Based on Spending Needs Strategy

The Based on Spending needs is the most frequently used strategy we offer. With this selection, the Planner will only withdraw enough to fund any shortfall between the expenses you’ve entered in your plan and new income coming in from sources such as work, pensions and Social Security. If you face a shortfall, the Planner will begin to withdraw from your accounts based on the withdrawal order, including any withdrawals required to meet the IRS RMD requirements. We refer to this as a “funded gap,” because you are meeting the shortfall from your assets and not incurring debt.


Maximum Spending Strategy

When you apply this strategy, the Planner depletes your accounts down to zero by your longevity age, exclusive of any legacy goal you’ve entered in your plan.
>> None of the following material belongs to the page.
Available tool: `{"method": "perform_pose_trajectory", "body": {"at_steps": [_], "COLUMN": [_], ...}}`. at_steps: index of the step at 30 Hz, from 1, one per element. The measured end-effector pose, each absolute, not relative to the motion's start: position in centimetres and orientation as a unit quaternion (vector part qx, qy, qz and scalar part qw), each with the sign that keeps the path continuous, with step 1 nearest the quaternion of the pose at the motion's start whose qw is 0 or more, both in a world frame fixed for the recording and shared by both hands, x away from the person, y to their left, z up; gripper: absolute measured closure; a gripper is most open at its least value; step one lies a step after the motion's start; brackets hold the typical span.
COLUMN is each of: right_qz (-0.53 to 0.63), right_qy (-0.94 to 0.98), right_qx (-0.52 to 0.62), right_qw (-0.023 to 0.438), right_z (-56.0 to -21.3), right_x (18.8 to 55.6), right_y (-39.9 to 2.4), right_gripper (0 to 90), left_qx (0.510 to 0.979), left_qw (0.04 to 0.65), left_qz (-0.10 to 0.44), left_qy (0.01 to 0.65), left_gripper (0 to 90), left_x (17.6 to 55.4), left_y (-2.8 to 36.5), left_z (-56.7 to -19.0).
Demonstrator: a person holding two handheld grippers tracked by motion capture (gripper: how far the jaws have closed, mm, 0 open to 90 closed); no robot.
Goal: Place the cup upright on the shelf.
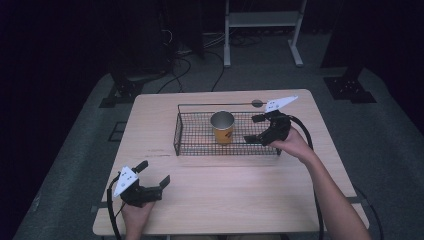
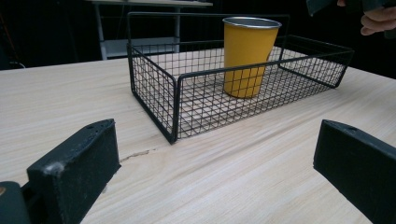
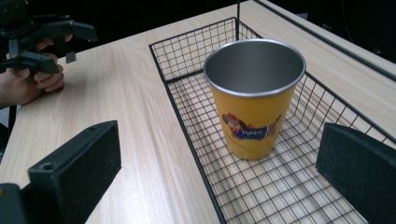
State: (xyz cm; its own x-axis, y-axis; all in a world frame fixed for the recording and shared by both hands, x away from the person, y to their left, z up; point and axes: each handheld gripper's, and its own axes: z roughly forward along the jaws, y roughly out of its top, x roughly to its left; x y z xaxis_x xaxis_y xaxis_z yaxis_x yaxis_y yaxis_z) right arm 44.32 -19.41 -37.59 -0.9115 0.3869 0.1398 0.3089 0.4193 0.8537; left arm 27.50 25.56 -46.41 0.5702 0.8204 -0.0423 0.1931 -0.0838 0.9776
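The right gripper (image 1: 256, 129) hovers released beside the yellow metal cup (image 1: 222, 128) in the black wire basket (image 1: 200, 148); its own view reveals the cup's printed logo; the left gripper (image 1: 154, 173) rests released, well apart from the basket

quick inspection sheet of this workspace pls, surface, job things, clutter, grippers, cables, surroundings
surface: light wooden table, bare around the basket; a small dark round mark near its far edge.
job's things: yellow metal cup upright and empty inside a black wire basket.
clutter: nothing seen.
grippers: right gripper open, over the basket's right end beside the cup, not touching it; left gripper open, held low at the table's near left, holding nothing.
cables: a black cable trails from the right gripper along the forearm; another loops from the left gripper.
surroundings: dark room, grey floor mat, white metal frame and loose floor cables behind.
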Motion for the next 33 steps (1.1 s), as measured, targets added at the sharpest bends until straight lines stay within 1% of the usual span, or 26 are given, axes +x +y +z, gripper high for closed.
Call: {"method": "perform_pose_trajectory", "body": {"at_steps": [2, 33], "right_qz": [0.493, 0.504], "right_qy": [0.844, 0.837], "right_qx": [0.209, 0.212], "right_qw": [0.034, 0.028], "right_z": [-37.7, -38.7], "right_x": [44.3, 42.0], "right_y": [-19.5, -21.8], "right_gripper": [0.0, 0.0], "left_qx": [0.682, 0.683], "left_qw": [0.565, 0.564], "left_qz": [0.277, 0.278], "left_qy": [0.372, 0.371], "left_gripper": [0.0, 0.0], "left_x": [27.5, 27.5], "left_y": [25.6, 25.6], "left_z": [-46.4, -46.4]}}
This strategy provides a measure of how much you can spend on an annual basis without putting your plan at risk beyond the expenses you’ve accounted for in your plan. This is a great place to go for insights about your ability to increase lifestyle spending on wants and wishes.


Fixed Percentage Withdrawal Strategy

When you apply this strategy, you set your desired withdrawal rate and start age. The plan will draw down your assets based upon the portfolio balance in the year selected by your desired percent. The drawdown will include an annual increase by the rate of inflation you’ve modeled. The strategy is applied in accordance with the well known 4% rule of thumb. Looking at the green plot line under this strategy allows you to estimate the approximate percentage of your assets your expense modeling entails.